The massive, orange-painted computer-operated arm, 12 feet in length, resides in its own structure in back of his studio, where it carves marble and contours 500-pound burls of wood. It “used to make cars in Spain,” Allen tells me, “we were able to get it cheap, at auction, for $25,000. If I had bought it new it would’ve been $200,000. It was worth it to me in order to keep control of my carving, because when you send things out to fabricators they change things.”

“The robot was my secret,” says Allen, who was reluctant to reveal its existence. “I was actually quite anxious about it, because whenever I hear the computer is involved in something, I assume that it has an evenness, a regularity. But this isn’t that at all. This is really an extension of what I was doing before, only a tool, because I’m using a scanner and an Italian software developed just for making sculpture to tell the robot to follow what I’ve made in my own hand. It’s nothing more than a glorified, one-ton chisel that I operate.”
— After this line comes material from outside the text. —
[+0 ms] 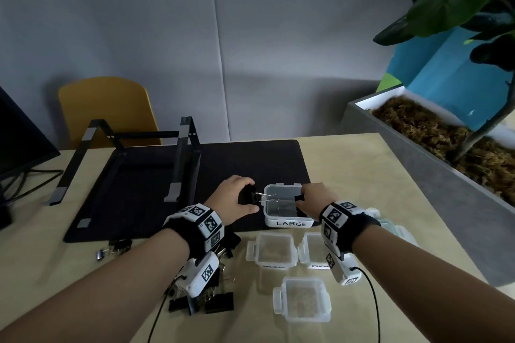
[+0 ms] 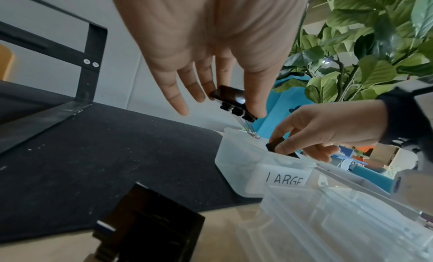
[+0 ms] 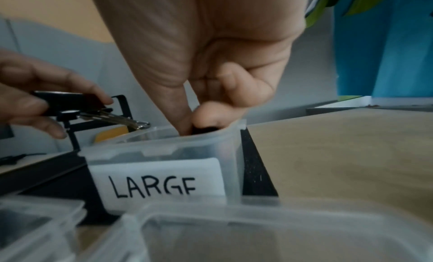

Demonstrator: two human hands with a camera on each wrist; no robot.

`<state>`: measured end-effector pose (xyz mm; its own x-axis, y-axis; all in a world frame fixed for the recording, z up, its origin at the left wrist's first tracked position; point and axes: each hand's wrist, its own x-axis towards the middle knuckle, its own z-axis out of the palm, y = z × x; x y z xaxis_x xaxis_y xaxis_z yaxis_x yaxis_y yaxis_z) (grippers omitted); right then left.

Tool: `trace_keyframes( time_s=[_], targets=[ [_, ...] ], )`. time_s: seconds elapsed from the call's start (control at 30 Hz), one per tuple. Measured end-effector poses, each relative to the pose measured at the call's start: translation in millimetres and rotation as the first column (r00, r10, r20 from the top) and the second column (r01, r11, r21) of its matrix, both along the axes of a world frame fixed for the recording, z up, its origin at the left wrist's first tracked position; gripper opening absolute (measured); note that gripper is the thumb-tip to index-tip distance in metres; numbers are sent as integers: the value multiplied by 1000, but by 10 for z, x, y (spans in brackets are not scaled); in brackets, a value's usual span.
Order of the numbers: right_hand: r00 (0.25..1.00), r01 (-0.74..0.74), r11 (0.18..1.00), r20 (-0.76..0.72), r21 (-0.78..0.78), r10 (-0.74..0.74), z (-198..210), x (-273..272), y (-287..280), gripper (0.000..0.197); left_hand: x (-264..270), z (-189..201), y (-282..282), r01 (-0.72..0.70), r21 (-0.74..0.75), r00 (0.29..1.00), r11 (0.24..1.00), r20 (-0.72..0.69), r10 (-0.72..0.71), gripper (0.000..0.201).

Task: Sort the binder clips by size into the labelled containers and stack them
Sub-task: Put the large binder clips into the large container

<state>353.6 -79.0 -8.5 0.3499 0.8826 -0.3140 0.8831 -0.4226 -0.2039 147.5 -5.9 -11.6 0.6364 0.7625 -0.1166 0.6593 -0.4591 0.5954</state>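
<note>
The clear container labelled LARGE (image 1: 288, 222) (image 2: 236, 155) (image 3: 164, 151) stands on the right edge of a black mat. My left hand (image 1: 252, 196) (image 2: 234, 104) pinches a large black binder clip (image 1: 246, 195) (image 2: 228, 94) (image 3: 68, 101). That clip's silver handles reach over the container's left rim. My right hand (image 1: 303, 198) (image 3: 196, 121) pinches a second black clip (image 1: 298, 198) (image 2: 276, 145) (image 3: 205, 130) just inside the right rim. A container labelled Medium (image 1: 274, 250), a second container (image 1: 313, 250) with a partly hidden label, and a third clear one (image 1: 303, 299) stand nearer me. Loose black clips (image 1: 211, 305) lie under my left wrist.
A black metal stand (image 1: 125, 159) sits on the mat (image 1: 145, 203) to the left. Small clips (image 1: 111, 249) lie near the mat's front left corner. A monitor (image 1: 16, 142) is at far left, a yellow chair (image 1: 106, 108) behind the table, and a grey planter (image 1: 434, 164) along the right.
</note>
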Motion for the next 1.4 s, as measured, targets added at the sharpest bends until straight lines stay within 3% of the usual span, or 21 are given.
trace_keyframes(
  time_s=[0.13, 0.27, 0.4, 0.6, 0.73, 0.87, 1.17, 1.4],
  targets=[
    [990, -95, 993, 101, -71, 102, -64, -11, 21, 29, 83, 1, 10, 7, -3, 1000, 1000, 5, -7, 60],
    [988, -118, 991, 89, -56, 123, -39, 40, 35, 25, 116, 21, 36, 33, 8, 999, 999, 14, -33, 57],
    [999, -54, 994, 5, 92, 54, 41, 190, 45, 22, 174, 50, 80, 78, 57, 997, 995, 8, -78, 52],
    [988, -4, 1000, -157, 12, 6, 19, 310, -37, 33, 329, 27, 99, 171, 82, 985, 982, -46, -167, 45],
    [942, 65, 997, -331, 42, -47, -93, 309, -106, 46, 397, -58, 109, 193, 101, 975, 976, -129, -179, 43],
    [936, 70, 997, -345, -10, -69, -183, 301, -91, 59, 464, -117, 85, 207, 123, 966, 971, -181, -183, 40],
    [903, 22, 1000, -430, 4, -18, -105, 454, -90, 56, 485, -184, 42, 314, 87, 892, 945, -368, -262, 40],
    [773, 125, 992, -628, 11, -90, -96, 499, -108, 52, 474, -196, 5, 346, 126, 865, 930, -426, -264, 32]
  ],
)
“It’s kind of incongruous, this machine toiling away and peaceful desert,” Pearce says. Wood chips scatter like shrapnel under a powerful drill bit as Allen and his various assistants operate the machine, in this case, carving a sculpture out of a gnarly tree stump. In order to save money, he figured out how to assemble the robot systems himself after only a few weeks of intensive training outside of Pisa.

Allen says the strangest thing to him about his expanding enterprise, built into the landscape partly from rocks he found nearby, is that he is never alone in the complex, which he constructed on zero-interest credit cards and the sweat of his brow. “I’m used to working alone, so now with these people and the robot around here I’m always looking for obscure corners of the compound I can hide in,” he says. Among the very few non-Allen-created objects in the airy, open-plan house is that antique ironing board, leaning against a wall. The board, he says, as well as the desert landscape, visible from every room of this house, remind him of his past. “I was a high-school dropout, a runaway,” Allen tells me. “I never went to art school. The only school I ever went to was robot training school in Italy for a couple of weeks. I just have no risk aversion. If it’s a crazy risk, I’ll take it. As a result, I may be the only sculptor in the U.S. with his own robot.” He looks down in shyness. “But somehow it seems to have worked out.”